Links Lie: You’re a sucker if you take links at face value. For example, this might look like a link to Bank of America, but I assure you it is not. To get an idea of where a link goes, hover over it with your mouse and then look in the bottom left corner of the browser window.
Yet, even this information often tells only part of the story, and some links can be trickier to decipher. For instance, many banks like to send links that include ridiculously long URLs which stretch far beyond the browser’s ability to show the entire thing when you hover over the link.
The most important part of a link is the “root” domain. To find that, look for the first slash (/) after the “http://” part, and then work backwards through the link until you reach the second dot; the part immediately to the right is the real domain to which that link will take you.
“From” Fields can be forged: Just because the message says in the “From:” field that it was sent by your bank doesn’t mean that it’s true. This information can be and frequently is forged.
If you want to discover who (or what) sent a message, you’ll need to examine the email’s “headers,” important data included in all email. The headers contain a lot of information that can be overwhelming for the untrained eye, so they are often hidden by your email client or service provider, each of which may have different methods for letting users view or enable headers.
Describing succinctly how to read email headers with an eye toward thwarting spammers would require a separate tutorial, so I will link to a decent one already written at About.com. Just know that taking the time to learn how to read headers is a useful skill that is well worth the effort.
Keep in mind that phishing can take many forms: Why steal one set of login credentials for a single brand when you can steal them all? Increasingly, attackers are opting for approaches that allow them to install a password-snarfing Trojan that steals all of the sensitive data on victim PCs.
So be careful about clicking links, and don’t open attachments in emails you weren’t expecting, even if they appear to come from someone you know. Send a note back to the sender to verify the contents and that they really meant to send it. This step can be a pain, but I’m a stickler for it; I’ve been known to lecture people who send me press releases and other items as unrequested attachments.
If you didn’t go looking for it, don’t install it: Password stealing malware doesn’t only come via email; quite often, it is distributed as a Facebook video that claims you need a special “codec” to view the embedded content. There are tons of variations of this scam. The point to remember is: If it wasn’t your idea to install something from the get-go, don’t do it.
Lay traps: When you’ve mastered the basics above, consider setting traps for phishers, scammers and unscrupulous marketers. Some email providers — most notably Gmail — make this especially easy.
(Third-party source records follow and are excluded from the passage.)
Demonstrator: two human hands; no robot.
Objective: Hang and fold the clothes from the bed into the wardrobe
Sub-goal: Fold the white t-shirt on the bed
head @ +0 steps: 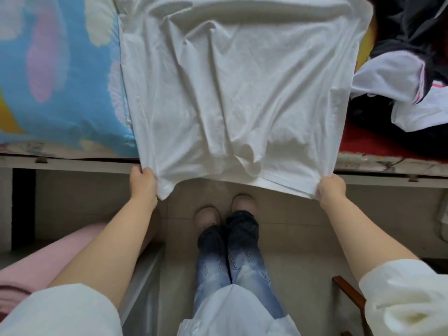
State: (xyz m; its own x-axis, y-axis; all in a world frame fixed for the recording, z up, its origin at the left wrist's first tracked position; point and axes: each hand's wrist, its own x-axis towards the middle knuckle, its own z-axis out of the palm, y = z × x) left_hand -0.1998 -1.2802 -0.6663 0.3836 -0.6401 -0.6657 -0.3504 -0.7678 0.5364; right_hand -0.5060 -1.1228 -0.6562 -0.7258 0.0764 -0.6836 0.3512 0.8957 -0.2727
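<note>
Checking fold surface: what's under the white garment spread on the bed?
The white garment lies over the bed, flanked by blue patterned bedding and a red cover. Left hand and right hand pinch its overhanging hem. Beneath its middle is hidden.

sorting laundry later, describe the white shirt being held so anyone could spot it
Look along the bed edge, between the blue patterned bedding and the dark clothes pile. The white shirt lies spread flat there, its hem corners pinched by the left hand and right hand. Unlike the heaped clothes, it is plain and laid out.
</note>
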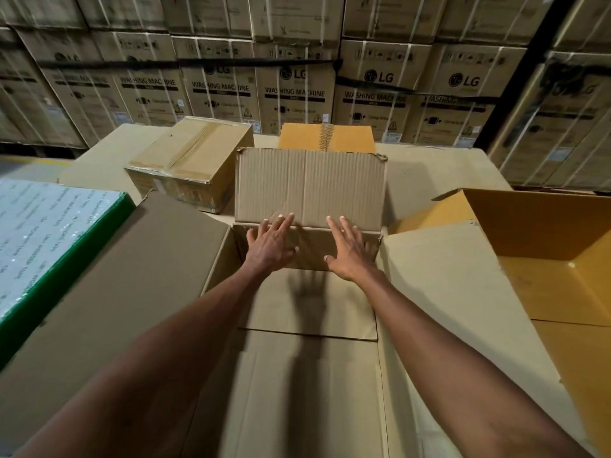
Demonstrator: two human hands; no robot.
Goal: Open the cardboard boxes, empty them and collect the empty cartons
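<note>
A large open cardboard box (pixel 307 375) lies right in front of me, and its inside looks bare. Its far flap (pixel 310 186) stands upright. My left hand (pixel 269 244) and my right hand (pixel 347 251) reach over the box with fingers spread, palms flat against the box's far wall just under that flap. Neither hand holds anything. The box's left flap (pixel 109 292) and right flap (pixel 456 319) lie folded outward.
A taped shut carton (pixel 188 163) stands at the back left, another closed carton (pixel 327 137) behind the upright flap. An open yellowish box (pixel 545 246) sits on the right. A green-edged pack wrapped in printed film (pixel 49 233) lies on the left. Stacked washing-machine cartons (pixel 297 87) wall off the back.
</note>
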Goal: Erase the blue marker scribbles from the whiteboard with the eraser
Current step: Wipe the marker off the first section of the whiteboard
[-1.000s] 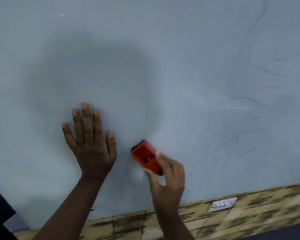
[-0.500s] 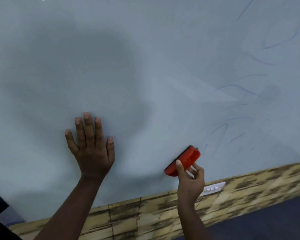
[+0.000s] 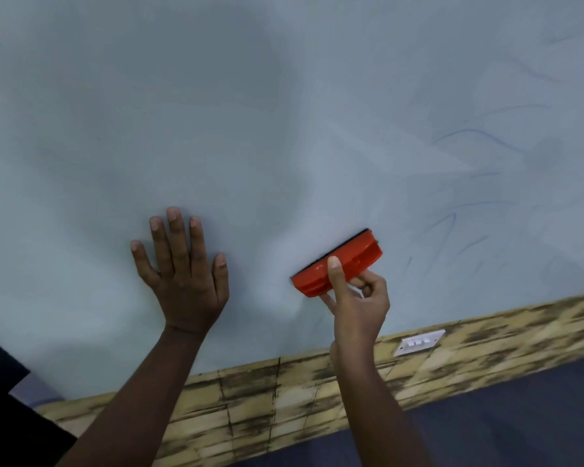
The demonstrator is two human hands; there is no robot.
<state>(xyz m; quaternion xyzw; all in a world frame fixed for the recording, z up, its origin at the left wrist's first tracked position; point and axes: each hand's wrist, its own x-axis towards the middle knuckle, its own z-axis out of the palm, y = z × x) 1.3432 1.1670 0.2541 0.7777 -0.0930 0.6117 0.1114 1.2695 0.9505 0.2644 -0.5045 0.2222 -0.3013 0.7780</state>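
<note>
Currently right hand (image 3: 358,298) pinches orange eraser (image 3: 338,262) against whiteboard (image 3: 284,129), lower centre; left hand (image 3: 182,267) flat, fingers spread, bracing board. Blue scribbles (image 3: 452,230) remain right of frame; best keep felt flush, firm overlapping strokes rightward

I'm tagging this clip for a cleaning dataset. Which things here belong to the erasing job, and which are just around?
Part of the job:
whiteboard
orange eraser, gripped by the right hand
blue scribbles
left hand, flat on the board

Just around:
white switch plate
patterned wall strip
</note>
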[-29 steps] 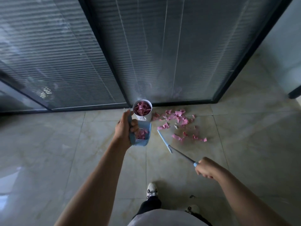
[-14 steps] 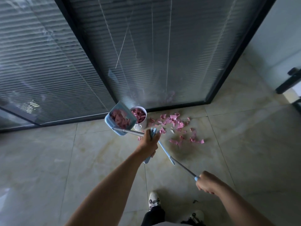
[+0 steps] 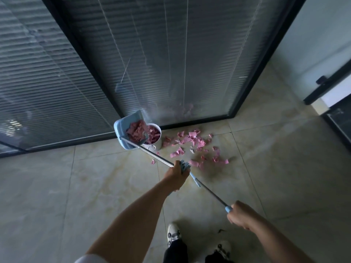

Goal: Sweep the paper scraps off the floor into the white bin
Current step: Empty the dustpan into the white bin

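From the head camera, the left hand curls its grip round the metal handle of the blue dustpan, which is lifted and tilted over the white bin, pink scraps in both. The right hand closes its grip round the blue end of the broom stick. More pink paper scraps lie scattered on the tiled floor just right of the bin, near the glass partition.
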A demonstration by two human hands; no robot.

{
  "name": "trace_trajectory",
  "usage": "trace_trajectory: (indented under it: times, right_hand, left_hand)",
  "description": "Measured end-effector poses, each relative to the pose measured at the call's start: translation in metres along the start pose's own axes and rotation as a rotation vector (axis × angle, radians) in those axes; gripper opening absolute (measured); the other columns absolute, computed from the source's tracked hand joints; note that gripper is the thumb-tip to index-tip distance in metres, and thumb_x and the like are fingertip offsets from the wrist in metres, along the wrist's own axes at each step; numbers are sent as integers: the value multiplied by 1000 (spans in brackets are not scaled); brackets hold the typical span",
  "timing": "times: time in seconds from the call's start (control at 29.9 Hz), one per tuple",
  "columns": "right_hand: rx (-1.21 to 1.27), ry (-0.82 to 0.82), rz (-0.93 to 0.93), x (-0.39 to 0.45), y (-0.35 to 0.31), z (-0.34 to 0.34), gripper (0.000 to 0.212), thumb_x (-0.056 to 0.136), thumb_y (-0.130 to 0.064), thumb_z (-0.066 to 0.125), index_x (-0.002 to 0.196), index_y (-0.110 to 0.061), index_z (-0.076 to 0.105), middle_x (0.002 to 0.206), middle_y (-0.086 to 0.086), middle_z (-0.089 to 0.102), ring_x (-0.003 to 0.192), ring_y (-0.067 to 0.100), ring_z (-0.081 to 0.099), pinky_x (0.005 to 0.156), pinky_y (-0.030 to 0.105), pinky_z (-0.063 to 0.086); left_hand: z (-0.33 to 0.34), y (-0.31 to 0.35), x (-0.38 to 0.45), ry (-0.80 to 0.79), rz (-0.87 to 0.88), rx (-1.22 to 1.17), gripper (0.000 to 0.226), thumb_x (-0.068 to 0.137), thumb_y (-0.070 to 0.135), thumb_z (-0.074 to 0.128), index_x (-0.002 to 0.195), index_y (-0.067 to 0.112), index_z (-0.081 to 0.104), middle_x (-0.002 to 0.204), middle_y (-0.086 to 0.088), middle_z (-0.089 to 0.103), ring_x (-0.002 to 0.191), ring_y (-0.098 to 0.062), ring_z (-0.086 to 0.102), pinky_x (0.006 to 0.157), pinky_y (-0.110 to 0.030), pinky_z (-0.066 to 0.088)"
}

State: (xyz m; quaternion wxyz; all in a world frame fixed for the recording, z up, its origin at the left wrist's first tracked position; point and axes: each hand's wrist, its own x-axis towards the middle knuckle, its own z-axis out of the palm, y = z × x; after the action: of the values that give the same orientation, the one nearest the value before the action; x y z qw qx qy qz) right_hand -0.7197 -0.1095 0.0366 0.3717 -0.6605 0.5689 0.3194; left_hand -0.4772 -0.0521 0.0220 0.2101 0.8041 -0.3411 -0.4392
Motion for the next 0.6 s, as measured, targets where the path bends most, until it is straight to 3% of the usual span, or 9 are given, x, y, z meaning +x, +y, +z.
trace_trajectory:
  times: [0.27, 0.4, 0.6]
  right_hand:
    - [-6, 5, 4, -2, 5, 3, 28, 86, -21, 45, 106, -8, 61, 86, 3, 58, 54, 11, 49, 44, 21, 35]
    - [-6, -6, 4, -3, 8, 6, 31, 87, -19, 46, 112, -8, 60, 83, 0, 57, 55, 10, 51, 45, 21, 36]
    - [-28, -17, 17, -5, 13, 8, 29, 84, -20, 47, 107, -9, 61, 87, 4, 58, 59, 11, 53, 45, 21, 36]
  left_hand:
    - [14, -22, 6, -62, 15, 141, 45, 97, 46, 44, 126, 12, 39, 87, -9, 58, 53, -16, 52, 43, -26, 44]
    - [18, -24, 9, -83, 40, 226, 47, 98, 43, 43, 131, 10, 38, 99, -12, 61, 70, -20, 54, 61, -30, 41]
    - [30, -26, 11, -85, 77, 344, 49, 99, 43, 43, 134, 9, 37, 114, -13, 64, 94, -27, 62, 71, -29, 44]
When you sign up at a site that requires an email address, think of a word or phrase that represents that site for you, and then add that with a “+” sign just to the left of the “@” sign in your email address. For example, if I were signing up at example.com, I might give my email address as firstname.lastname@example.org. Then, I simply go back to Gmail and create a folder called “Example,” along with a new filter that sends any email addressed to that variation of my address to the Example folder.
That way, if anyone other than the company I gave this custom address to starts spamming or phishing it, that may be a clue that example.com shared my address with others (or that it got hacked!). I should note two caveats here. First, although this functionality is part of the email standard, not all email providers will recognize address variations like these. Also, many commercial Web sites freak out if they see anything other than numerals or letters, and may not permit the inclusion of a “+” sign in the email address field.